_Work order_: Nothing after the line containing "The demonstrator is" belongs in the answer; write out exactly every line from the start of the material up to it, including it.
▼▼▼
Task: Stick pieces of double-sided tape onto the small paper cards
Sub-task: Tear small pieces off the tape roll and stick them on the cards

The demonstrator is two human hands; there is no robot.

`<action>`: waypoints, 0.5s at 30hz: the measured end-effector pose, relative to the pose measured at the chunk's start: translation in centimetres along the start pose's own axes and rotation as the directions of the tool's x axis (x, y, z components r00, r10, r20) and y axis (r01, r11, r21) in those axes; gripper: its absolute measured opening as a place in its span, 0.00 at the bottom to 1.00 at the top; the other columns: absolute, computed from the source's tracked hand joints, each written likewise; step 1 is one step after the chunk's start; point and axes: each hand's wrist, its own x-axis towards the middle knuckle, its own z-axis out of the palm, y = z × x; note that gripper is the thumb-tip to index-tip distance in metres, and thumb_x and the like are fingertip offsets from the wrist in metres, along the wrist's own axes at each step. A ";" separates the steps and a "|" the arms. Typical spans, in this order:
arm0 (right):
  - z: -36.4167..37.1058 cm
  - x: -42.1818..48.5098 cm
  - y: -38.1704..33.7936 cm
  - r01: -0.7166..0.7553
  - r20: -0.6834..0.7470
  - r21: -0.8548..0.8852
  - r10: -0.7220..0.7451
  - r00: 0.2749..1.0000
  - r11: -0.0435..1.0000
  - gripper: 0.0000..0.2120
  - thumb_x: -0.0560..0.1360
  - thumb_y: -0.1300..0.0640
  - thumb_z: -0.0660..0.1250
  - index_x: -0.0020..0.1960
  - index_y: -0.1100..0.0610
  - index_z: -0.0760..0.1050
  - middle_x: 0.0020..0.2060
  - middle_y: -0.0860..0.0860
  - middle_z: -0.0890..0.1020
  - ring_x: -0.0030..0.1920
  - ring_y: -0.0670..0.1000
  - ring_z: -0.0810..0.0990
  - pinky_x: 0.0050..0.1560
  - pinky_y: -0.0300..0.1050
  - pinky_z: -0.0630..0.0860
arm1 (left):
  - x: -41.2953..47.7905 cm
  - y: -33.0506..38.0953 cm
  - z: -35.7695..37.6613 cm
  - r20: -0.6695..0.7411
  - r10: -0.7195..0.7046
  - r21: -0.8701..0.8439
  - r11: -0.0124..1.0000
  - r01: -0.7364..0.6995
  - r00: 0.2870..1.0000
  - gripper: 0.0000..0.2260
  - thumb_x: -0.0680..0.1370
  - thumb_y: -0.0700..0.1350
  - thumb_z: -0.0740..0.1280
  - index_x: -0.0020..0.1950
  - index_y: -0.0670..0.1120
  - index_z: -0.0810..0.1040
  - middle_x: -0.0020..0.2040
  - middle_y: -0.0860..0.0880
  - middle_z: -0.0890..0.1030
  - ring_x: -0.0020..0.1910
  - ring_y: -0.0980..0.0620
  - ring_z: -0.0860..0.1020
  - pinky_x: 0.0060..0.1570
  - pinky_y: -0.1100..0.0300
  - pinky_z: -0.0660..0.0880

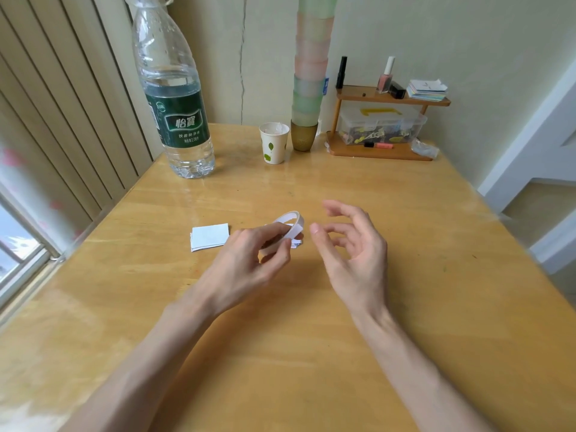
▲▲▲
_Answer box_:
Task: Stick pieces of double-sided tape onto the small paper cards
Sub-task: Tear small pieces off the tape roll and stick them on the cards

The demonstrator is two human hands; there is no robot.

The reply is now complete.